First, not all exchanges allow Crypto purchases with credit cards due to generated processing fees and the risk of fraud. Their decision to do so usually works out in the best interests of customers. This is because credit card processing can generate additional charges onto such transactions. Thus, in addition to paying transaction fees, one will end up with processing fees that the exchange may pass onto you.

The second reason is that credit card purchases are relatively expensive. Credit card issuers usually that cryptocurrency purchases as cash advances and charge heavy fees on such advances. For example, American Express and Chase both count purchases of cryptocurrencies as cash advance transactions. So, if a customer purchases $100 worth of Cryptocurrency using an American Express card, he/she will pay $10 plus an annual percentage fee of 25%.

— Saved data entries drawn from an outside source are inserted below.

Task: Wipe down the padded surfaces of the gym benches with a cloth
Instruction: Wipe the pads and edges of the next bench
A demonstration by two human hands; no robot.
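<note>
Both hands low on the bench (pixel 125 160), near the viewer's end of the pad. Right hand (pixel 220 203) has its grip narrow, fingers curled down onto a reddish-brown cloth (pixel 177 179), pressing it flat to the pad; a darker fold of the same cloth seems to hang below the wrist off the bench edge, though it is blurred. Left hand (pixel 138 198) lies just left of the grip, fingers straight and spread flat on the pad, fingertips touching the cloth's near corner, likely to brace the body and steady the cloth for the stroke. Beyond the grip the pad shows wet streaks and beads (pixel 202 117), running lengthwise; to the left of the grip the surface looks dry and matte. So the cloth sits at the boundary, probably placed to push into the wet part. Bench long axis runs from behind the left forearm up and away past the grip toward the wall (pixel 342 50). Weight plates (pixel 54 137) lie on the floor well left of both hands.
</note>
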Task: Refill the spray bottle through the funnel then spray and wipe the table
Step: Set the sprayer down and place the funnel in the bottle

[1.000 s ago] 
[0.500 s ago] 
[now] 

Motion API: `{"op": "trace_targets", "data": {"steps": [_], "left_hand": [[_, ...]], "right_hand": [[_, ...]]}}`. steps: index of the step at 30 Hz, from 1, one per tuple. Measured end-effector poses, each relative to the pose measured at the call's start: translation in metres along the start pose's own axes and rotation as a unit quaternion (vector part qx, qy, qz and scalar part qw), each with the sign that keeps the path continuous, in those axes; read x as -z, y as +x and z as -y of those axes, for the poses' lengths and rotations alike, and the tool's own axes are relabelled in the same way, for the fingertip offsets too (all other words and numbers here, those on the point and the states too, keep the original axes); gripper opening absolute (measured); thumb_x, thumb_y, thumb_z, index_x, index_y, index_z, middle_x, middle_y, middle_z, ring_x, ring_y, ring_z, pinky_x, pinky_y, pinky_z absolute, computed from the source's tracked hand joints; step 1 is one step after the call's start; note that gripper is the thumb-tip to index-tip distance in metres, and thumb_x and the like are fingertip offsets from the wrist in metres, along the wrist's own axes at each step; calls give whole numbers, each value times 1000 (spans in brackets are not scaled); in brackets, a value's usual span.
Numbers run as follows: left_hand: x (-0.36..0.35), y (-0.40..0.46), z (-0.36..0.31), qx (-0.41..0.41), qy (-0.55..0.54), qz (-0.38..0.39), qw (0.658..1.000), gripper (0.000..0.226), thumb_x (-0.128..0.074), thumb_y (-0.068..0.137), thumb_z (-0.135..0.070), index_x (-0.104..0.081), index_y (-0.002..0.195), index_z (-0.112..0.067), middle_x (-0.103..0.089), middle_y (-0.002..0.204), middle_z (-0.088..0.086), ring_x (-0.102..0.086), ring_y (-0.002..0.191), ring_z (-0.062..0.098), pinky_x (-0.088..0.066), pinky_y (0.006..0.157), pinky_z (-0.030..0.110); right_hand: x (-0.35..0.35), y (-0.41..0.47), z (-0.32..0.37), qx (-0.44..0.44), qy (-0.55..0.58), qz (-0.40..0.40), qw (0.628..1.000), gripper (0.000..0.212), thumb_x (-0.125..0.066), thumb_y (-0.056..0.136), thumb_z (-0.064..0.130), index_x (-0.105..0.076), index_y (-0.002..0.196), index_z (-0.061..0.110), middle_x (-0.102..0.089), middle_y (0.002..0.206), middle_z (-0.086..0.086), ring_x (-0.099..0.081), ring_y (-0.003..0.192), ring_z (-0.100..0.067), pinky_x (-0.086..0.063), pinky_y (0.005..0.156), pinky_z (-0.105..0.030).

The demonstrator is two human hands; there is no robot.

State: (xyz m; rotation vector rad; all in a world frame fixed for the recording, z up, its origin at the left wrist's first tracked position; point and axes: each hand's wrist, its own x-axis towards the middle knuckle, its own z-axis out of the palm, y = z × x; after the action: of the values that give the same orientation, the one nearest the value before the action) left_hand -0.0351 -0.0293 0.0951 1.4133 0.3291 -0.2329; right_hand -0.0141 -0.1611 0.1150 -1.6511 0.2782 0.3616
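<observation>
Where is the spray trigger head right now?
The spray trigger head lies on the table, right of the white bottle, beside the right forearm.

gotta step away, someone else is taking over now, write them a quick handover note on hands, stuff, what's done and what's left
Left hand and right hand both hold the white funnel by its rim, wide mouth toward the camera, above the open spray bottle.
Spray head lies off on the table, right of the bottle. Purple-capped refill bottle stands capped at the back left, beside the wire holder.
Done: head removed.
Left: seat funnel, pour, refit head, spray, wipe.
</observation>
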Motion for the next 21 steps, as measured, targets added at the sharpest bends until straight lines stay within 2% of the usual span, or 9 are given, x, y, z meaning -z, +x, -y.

An indirect or alternative method of purchasing Cyptocurrency rather than using a credit card is to get a Crypto Rewards card. Such cards operate like the typical rewards credit card except they offer rewards in the form of cryptos. In other words, they invest the cashback earned from purchases into cryptos. A typical example of a crypto Rewards card is the BlockFi Bitcoin Rewards Credit Card3

However, note that the annual fee on these cards may be inconsistent and there may be additional costs associated with the conversion of fiat currencies into crypto.

Comments on this guide to Buying Cryptocurrency with credit card article are welcome.